1200 tuczników to za mało - chce więcej!
W 90% młody rolnik obsługuję swoją tuczarnię sam. - Pracownicy pomagają przy rozładunku i załadunku zwierząt. Żona jest wagowa - śmieje się. - Gdybym tylko tym się zajmował, to dałbym radę w stadzie 2.000 tuczników bez niczyjej pomocy - dodaje. Gospodarstwo typowo rodzinne. Zatrudniane są tylko 2 osoby. - Jest problem, aby znaleźć pracowników do pracy w rolnictwie. Przy obsłudze nowej chlewni będziemy musieli zatrudniać osoby w systemie zmianowym - mówi hodowca.

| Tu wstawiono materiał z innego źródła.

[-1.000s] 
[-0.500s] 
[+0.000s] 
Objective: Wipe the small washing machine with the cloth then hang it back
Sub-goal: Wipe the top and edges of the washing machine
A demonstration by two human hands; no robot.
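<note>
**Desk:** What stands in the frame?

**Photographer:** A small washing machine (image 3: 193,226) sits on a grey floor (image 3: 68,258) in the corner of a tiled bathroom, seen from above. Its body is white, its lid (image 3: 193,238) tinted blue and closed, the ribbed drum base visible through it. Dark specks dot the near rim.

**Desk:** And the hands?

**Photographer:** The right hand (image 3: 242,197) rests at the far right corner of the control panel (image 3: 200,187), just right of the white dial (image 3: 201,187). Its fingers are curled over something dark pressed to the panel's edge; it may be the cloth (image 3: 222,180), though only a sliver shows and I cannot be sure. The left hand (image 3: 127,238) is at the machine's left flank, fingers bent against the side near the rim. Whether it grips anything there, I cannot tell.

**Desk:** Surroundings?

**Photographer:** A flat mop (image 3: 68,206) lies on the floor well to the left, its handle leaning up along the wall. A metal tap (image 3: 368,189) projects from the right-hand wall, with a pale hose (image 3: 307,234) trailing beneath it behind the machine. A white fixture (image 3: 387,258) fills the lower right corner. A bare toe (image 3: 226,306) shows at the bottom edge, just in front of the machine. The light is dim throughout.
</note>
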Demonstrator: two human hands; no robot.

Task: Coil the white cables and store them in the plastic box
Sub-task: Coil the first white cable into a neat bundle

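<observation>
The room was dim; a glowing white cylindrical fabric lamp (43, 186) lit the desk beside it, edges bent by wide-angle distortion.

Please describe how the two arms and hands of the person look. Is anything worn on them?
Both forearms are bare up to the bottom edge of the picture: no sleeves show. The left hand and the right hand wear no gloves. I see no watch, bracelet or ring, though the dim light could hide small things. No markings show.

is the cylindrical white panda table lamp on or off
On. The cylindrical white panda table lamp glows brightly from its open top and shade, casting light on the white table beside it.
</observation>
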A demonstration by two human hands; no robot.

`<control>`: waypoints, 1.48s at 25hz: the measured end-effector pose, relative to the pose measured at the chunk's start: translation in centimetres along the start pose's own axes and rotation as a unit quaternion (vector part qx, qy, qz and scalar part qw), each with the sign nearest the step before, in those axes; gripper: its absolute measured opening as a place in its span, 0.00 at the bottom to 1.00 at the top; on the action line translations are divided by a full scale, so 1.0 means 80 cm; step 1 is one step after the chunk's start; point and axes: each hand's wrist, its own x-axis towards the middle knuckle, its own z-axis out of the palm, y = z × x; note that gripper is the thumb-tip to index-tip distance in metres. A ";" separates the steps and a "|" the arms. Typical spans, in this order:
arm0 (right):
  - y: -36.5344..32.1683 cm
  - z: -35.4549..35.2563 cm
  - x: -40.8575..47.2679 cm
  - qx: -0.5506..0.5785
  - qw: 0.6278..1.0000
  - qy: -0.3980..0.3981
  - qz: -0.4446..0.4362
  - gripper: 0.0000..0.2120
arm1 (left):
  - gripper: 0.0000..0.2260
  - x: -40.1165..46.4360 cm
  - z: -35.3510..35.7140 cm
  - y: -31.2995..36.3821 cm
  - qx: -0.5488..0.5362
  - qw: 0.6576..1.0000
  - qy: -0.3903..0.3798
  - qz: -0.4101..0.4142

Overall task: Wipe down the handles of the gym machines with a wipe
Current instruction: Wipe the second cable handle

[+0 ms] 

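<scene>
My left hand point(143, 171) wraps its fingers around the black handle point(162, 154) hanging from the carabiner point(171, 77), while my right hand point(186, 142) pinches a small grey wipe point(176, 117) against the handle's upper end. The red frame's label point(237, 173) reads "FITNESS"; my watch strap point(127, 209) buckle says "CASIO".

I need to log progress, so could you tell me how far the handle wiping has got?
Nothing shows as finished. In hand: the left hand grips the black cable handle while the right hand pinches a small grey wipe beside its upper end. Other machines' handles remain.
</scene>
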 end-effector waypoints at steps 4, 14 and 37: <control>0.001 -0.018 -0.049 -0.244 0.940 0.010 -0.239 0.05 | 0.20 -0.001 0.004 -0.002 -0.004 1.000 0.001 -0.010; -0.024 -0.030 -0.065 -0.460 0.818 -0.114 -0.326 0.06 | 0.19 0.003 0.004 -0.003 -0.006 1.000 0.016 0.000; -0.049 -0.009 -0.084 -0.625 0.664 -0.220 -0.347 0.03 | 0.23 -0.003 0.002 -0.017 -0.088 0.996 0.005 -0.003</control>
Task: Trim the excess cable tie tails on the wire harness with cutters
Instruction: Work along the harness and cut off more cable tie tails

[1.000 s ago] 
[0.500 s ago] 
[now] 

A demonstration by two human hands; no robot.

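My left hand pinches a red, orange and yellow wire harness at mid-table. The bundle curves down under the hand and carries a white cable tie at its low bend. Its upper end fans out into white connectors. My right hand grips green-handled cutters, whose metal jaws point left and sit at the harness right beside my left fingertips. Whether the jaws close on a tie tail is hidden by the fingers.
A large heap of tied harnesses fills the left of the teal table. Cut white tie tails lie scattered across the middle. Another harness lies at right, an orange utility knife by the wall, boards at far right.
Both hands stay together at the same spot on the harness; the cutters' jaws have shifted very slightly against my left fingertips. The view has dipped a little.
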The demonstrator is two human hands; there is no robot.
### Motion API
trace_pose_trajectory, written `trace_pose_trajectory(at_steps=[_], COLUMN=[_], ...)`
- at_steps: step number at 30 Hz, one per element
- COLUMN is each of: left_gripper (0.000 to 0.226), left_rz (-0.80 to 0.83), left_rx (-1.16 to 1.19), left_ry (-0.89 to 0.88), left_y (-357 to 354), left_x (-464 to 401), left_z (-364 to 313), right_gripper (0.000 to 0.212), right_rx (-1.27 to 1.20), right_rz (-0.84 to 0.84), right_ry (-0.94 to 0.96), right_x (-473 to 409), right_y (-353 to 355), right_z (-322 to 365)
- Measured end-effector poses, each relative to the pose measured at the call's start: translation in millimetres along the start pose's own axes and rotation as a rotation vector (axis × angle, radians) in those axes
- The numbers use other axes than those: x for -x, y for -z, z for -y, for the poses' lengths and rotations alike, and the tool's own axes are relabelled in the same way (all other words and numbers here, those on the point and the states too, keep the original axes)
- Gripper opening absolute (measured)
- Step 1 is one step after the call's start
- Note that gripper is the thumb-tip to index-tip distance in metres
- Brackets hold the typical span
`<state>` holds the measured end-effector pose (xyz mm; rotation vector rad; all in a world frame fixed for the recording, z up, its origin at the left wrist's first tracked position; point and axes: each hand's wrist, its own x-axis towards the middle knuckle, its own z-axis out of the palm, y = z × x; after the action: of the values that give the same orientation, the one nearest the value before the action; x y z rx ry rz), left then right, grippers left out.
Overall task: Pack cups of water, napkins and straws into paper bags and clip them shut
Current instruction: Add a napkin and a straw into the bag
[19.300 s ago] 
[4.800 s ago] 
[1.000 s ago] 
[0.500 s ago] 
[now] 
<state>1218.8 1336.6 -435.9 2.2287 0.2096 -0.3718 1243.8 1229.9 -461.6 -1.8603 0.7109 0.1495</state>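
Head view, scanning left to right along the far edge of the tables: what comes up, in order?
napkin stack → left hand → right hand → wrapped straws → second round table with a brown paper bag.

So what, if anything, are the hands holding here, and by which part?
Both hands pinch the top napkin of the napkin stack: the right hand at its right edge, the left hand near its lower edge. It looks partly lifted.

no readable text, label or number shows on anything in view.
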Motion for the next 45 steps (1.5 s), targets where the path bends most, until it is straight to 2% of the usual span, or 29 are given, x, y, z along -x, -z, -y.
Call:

Wspólnie z rodzicami pan Daniel uprawia 100 ha ziemi, część jest jednak słabej jakości. Dlatego też rodzice Daniela Skoniecznego zdecydowali się na chów bydła mięsnego.
- Mamy 150 sztuk bydła mięsnego - w tym ras charolaise i limousine, a także krowy mleczne kryte wypierająco przez byka limousine. W naszej oborze jest bardzo kolorowo od bieli, przez cappuccino po ciemny brąz. Trzymamy bydło, z którym jest mało pracy. Jak jest zła koniunktura na trzodę, to zarabiamy na bydle - opowiada rolnik. - Postawiliśmy porządną, zmechanizowaną oborę, bo nie mamy w okolicy naszego gospodarstwa pastwisk i całą paszę dowozimy - dodaje.
Bydło dostają zielonkę, sianokiszonkę i kukurydzę oraz paszę treściwą.